- EXERCISE REQUIREMENTS -
Which lines of the data contain the string "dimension"? Copy every one of them.

[Collected data]

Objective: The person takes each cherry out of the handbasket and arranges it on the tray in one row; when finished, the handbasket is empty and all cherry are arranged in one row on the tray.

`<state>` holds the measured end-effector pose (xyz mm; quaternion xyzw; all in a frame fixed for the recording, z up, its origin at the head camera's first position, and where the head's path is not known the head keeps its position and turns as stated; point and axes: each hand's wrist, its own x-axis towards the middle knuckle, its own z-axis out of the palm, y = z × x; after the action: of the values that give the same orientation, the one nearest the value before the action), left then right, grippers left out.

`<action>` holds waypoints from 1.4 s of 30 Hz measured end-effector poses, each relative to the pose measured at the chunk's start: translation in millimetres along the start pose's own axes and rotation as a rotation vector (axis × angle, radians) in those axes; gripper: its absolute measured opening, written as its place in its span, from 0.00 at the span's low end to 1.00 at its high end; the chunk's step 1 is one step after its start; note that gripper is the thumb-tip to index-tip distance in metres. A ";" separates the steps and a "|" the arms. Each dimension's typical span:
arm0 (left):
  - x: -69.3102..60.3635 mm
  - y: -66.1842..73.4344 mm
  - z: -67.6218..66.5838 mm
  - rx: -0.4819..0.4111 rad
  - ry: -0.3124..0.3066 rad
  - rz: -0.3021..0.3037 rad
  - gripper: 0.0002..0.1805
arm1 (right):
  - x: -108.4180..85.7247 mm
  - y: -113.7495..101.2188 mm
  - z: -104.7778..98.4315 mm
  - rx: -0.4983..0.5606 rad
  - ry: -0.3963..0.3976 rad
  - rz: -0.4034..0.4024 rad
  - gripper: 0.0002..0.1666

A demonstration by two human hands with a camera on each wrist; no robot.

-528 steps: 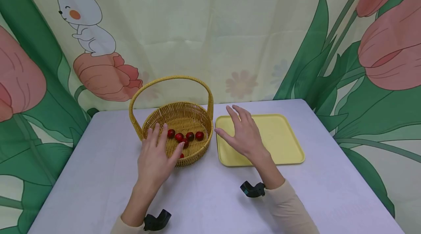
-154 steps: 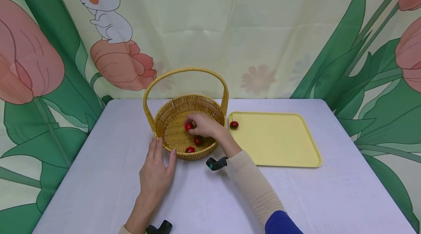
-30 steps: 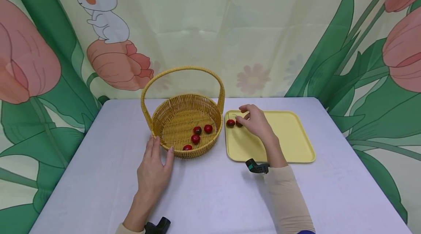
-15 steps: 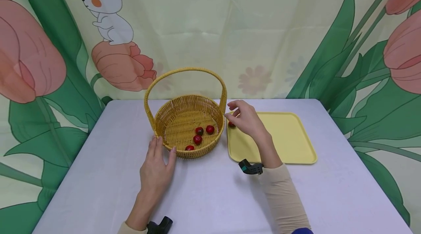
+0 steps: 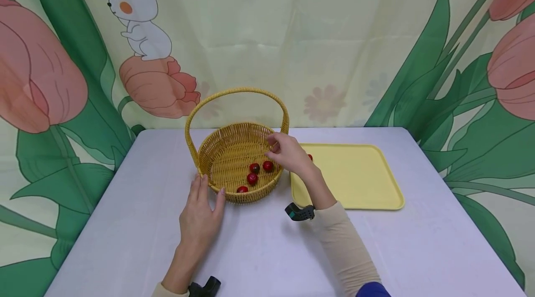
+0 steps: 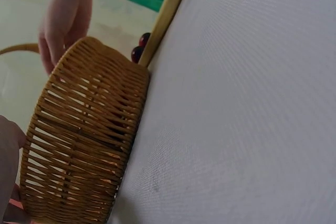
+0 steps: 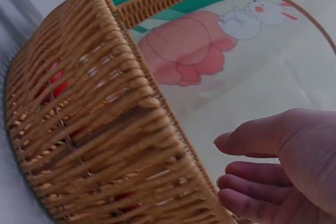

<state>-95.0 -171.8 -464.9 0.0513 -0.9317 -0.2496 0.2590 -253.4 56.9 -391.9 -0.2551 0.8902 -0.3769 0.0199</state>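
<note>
Over the basket [image 5: 223, 167], right grip [image 5: 289, 152] parted, empty, cherry [image 5: 268, 166] just below, left grip [image 5: 200, 219] straight-fingered, touching basket.

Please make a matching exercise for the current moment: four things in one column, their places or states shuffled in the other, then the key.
Things:
1. left hand
2. right hand
3. yellow tray
4. four red fruits

Places or states:
A. lying inside the basket
B. touching the basket's near-left rim
C. lying flat, to the right of the basket
D. at the basket's right side, fingers holding nothing

Right pairs: 1-B, 2-D, 3-C, 4-A
</note>
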 end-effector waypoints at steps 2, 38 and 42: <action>-0.5 -0.3 -0.2 0.001 0.003 0.001 0.37 | 2.8 0.0 5.6 -0.002 -0.017 -0.004 0.25; 1.6 1.3 -0.9 0.012 -0.013 -0.020 0.37 | 32.6 -10.0 49.2 -0.186 -0.282 0.040 0.23; 1.1 1.1 -0.5 0.016 -0.018 -0.024 0.37 | 33.5 -9.9 51.8 -0.190 -0.298 0.059 0.22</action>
<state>-95.7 -171.3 -463.5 0.0625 -0.9352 -0.2457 0.2474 -266.3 1.2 -416.9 -0.2825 0.9162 -0.2483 0.1385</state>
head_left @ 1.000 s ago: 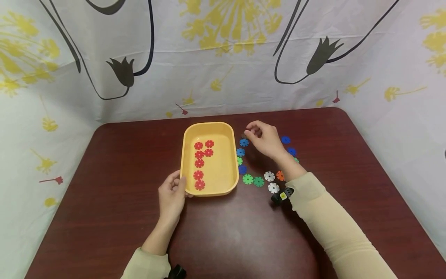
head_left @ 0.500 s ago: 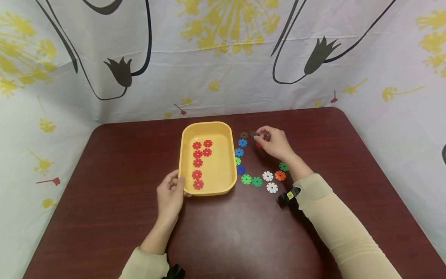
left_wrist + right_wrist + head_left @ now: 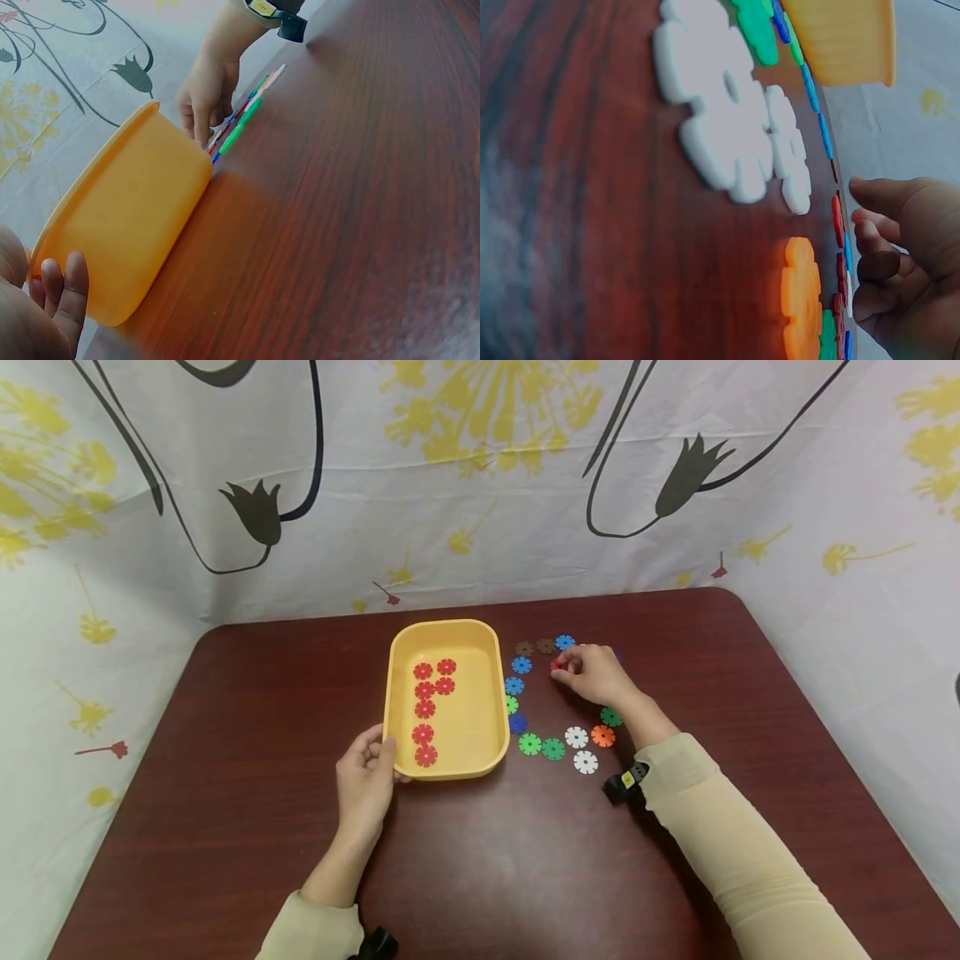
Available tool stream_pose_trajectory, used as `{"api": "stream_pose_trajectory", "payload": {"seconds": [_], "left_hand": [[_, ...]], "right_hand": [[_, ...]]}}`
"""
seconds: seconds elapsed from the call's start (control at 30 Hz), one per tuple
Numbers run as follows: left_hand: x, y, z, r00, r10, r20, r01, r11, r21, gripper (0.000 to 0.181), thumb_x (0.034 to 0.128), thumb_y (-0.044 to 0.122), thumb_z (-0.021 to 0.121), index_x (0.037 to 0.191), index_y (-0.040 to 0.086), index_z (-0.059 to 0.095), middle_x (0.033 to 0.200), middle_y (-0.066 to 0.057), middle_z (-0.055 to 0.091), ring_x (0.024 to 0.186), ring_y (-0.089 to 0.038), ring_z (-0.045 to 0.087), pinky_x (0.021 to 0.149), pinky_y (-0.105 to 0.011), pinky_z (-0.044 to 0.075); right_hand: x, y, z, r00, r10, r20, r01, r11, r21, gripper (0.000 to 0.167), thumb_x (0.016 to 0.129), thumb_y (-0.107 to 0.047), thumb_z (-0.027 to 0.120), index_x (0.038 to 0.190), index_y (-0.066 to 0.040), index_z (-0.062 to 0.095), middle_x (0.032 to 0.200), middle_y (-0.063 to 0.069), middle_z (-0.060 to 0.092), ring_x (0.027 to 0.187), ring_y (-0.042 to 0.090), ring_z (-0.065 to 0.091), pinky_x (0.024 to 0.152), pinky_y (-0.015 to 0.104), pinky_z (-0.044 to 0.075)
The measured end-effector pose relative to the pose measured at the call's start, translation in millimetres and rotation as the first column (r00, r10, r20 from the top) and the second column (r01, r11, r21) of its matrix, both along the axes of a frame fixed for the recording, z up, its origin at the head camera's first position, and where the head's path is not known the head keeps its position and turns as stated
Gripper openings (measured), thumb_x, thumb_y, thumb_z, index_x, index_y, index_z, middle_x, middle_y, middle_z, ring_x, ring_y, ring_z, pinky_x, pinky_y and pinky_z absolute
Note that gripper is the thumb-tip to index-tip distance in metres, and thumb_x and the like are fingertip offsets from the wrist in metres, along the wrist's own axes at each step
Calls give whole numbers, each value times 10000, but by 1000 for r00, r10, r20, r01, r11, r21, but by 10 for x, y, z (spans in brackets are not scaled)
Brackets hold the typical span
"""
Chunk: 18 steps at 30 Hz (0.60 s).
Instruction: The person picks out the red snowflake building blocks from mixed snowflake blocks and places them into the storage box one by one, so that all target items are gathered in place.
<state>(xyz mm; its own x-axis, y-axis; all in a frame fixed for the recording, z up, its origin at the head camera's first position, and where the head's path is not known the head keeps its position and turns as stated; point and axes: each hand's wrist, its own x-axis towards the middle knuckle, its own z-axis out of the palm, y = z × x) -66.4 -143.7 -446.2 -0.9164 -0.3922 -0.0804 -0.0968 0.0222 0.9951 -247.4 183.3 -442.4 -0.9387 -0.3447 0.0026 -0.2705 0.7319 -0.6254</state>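
Note:
My left hand [image 3: 364, 781] grips the near left corner of a yellow plastic tray [image 3: 504, 727], with the thumb at the rim and fingers against the outer wall. Several red notched plastic discs [image 3: 425, 709] lie inside the tray. At the right, my right hand [image 3: 596, 675] is low over the table, its fingertips beside a red disc [image 3: 557, 665]. The right wrist view shows the thumb and loosely bent fingers of the right hand [image 3: 922, 247] apart, nothing seen between them. Other red discs [image 3: 837, 220] lie flat near those fingertips. Part of that group is hidden under the hand.
Around the right hand lies a ring of discs: brown [image 3: 524, 648], blue [image 3: 521, 665], green [image 3: 552, 749], white [image 3: 586, 762] and orange [image 3: 603, 736]. All rest on the dark reddish-brown table [image 3: 480, 860]. A patterned cloth [image 3: 465, 552] hangs behind the table.
My right hand has moved right from the brown discs, then slightly down to the red disc. A blue disc at the back has come into view. The left hand still holds the tray.

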Motion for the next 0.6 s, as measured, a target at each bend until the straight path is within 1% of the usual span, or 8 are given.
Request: {"api": "stream_pose_trajectory", "payload": {"seconds": [0.17, 0.37, 0.43, 0.5, 0.6], "left_hand": [[-7, 3, -4, 1000, -2, -5, 2, 1000, 16, 309, 1023, 94, 585, 1313, -12, 605, 859, -229, 574, 563, -118, 604, 537, -248, 588], [-13, 2, 6, 1000, -4, -10, 4, 1000, 4, 312, 1023, 102, 591, 1316, -5, 607, 859, -231, 573, 568, -122, 604, 542, -256, 593], [-13, 1, 8, 1000, -7, -9, 6, 1000, -1, 313, 1024, 109, 592, 1316, -1, 607, 859, -227, 574, 570, -124, 606, 546, -258, 594], [-11, -1, 7, 1000, -10, -6, 10, 1000, -1, 314, 1025, 112, 591, 1317, -2, 604, 859, -220, 577, 571, -125, 607, 548, -259, 594], [-5, -3, 4, 1000, -14, 2, 13, 1000, 11, 317, 1025, 112, 589, 1320, -4, 599, 860, -207, 581, 570, -126, 611, 551, -255, 593]], "right_hand": [[24, -17, 31, 999, 30, 33, -31, 998, 53, 279, 972, -205, 706, 1151, 9, 701, 750, 75, 606, 660, 223, 525, 650, 354, 473], [39, -37, 52, 997, 69, 36, -71, 996, 57, 268, 949, -230, 738, 1109, -16, 715, 705, 51, 595, 633, 202, 540, 625, 344, 497], [31, -36, 47, 998, 62, 25, -64, 996, 61, 280, 951, -234, 736, 1120, -13, 704, 712, 54, 595, 631, 203, 532, 617, 340, 483], [22, -35, 41, 999, 46, 18, -48, 996, 71, 322, 956, -236, 730, 1170, 0, 689, 727, 63, 602, 627, 209, 531, 606, 339, 472], [10, -33, 41, 999, 30, 24, -33, 994, 101, 374, 962, -238, 721, 1219, 28, 666, 751, 74, 612, 628, 208, 535, 589, 330, 468]]}}
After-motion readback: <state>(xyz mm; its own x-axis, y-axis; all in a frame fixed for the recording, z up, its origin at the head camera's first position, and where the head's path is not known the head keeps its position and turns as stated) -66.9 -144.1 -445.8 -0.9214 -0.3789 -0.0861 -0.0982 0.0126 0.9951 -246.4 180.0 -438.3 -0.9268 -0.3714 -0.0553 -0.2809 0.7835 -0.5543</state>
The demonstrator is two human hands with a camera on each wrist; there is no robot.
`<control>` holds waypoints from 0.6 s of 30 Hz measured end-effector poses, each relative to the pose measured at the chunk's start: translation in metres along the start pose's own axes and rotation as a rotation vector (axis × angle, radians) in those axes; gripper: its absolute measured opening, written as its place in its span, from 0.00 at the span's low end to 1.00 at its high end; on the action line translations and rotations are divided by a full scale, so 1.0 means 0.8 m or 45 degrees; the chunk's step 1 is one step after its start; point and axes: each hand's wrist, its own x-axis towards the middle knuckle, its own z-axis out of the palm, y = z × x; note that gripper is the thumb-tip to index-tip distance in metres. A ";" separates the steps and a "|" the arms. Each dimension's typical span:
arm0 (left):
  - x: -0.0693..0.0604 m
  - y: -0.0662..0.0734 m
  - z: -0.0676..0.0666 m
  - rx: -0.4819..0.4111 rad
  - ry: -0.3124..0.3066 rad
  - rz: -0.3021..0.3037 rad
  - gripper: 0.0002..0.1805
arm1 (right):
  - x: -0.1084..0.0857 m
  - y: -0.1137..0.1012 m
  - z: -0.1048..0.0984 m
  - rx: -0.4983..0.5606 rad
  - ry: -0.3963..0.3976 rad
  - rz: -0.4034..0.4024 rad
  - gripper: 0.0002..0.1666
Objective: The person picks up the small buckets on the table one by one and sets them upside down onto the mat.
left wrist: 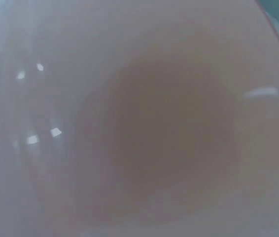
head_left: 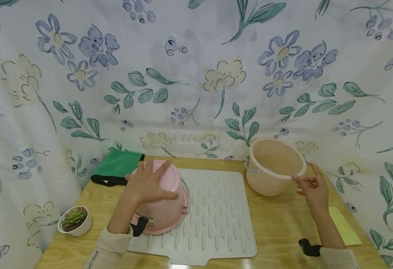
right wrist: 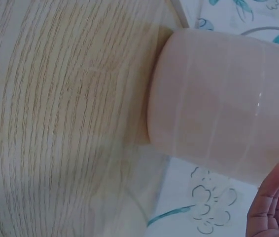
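Note:
A pink bucket (head_left: 166, 215) stands upside down on the left part of a pale ridged mat (head_left: 218, 209). My left hand (head_left: 149, 186) rests with fingers spread over its upturned base. Bucket wall (left wrist: 179, 123) fills the left wrist view, blurred, with no fingers showing there. To the right, a peach bucket (head_left: 270, 183) stands upright on the wooden table, its thin handle (head_left: 253, 170) lowered at the left side. My right hand (head_left: 314, 190) is at that bucket's right rim, thumb tip at the edge and fingers loosely bent. The right wrist view shows its fingers (right wrist: 267, 202) beside the bucket's rim end.
At the back left lies a folded green cloth (head_left: 115, 166) with black edging. A small potted succulent (head_left: 75, 220) stands at the left table edge. Beside my right forearm is a yellow cloth (head_left: 344, 228). A floral curtain (head_left: 196, 74) hangs behind the table (head_left: 277, 228).

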 end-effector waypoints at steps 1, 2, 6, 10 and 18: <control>0.001 0.000 0.000 0.005 -0.003 -0.001 0.62 | 0.001 0.000 0.000 0.018 -0.005 0.004 0.49; 0.002 0.000 0.000 0.009 -0.008 -0.001 0.62 | 0.002 0.000 0.000 0.028 -0.007 0.007 0.49; 0.004 0.000 -0.002 0.018 -0.027 -0.007 0.62 | 0.005 -0.003 0.000 0.093 -0.029 0.039 0.50; 0.005 0.000 -0.003 0.014 -0.036 -0.014 0.61 | 0.011 -0.007 -0.001 0.192 -0.060 0.105 0.50; 0.007 0.001 -0.003 0.019 -0.046 -0.023 0.62 | 0.023 -0.008 -0.005 0.539 -0.142 0.222 0.53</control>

- THE COMPLETED TASK -
`<action>` holds waypoints from 1.4 s of 30 Hz measured end-effector poses, each relative to the pose measured at the chunk's start: translation in millimetres along the start pose's own axes and rotation as a rotation vector (axis × angle, radians) in those axes; gripper: its absolute measured opening, written as its place in its span, from 0.00 at the span's low end to 1.00 at its high end; the chunk's step 1 is one step after its start; note that gripper is the thumb-tip to index-tip distance in metres. A ";" separates the steps and a "|" the arms. Each dimension's typical span:
`<control>` holds waypoints from 0.6 s of 30 Hz measured end-effector poses, each relative to the pose measured at the chunk's start: translation in metres along the start pose's own axes and rotation as a rotation vector (axis × angle, radians) in those axes; gripper: its absolute measured opening, written as its place in its span, from 0.00 at the span's low end to 1.00 at its high end; on the action line translations and rotations are divided by a full scale, so 1.0 means 0.8 m or 45 degrees; the chunk's step 1 is one step after its start; point and axes: each hand's wrist, its own x-axis towards the middle knuckle, its own z-axis out of the palm, y = z × x; note that gripper is the thumb-tip to index-tip distance in metres. A ";" separates the steps and a "|" the arms. Each dimension's typical span:

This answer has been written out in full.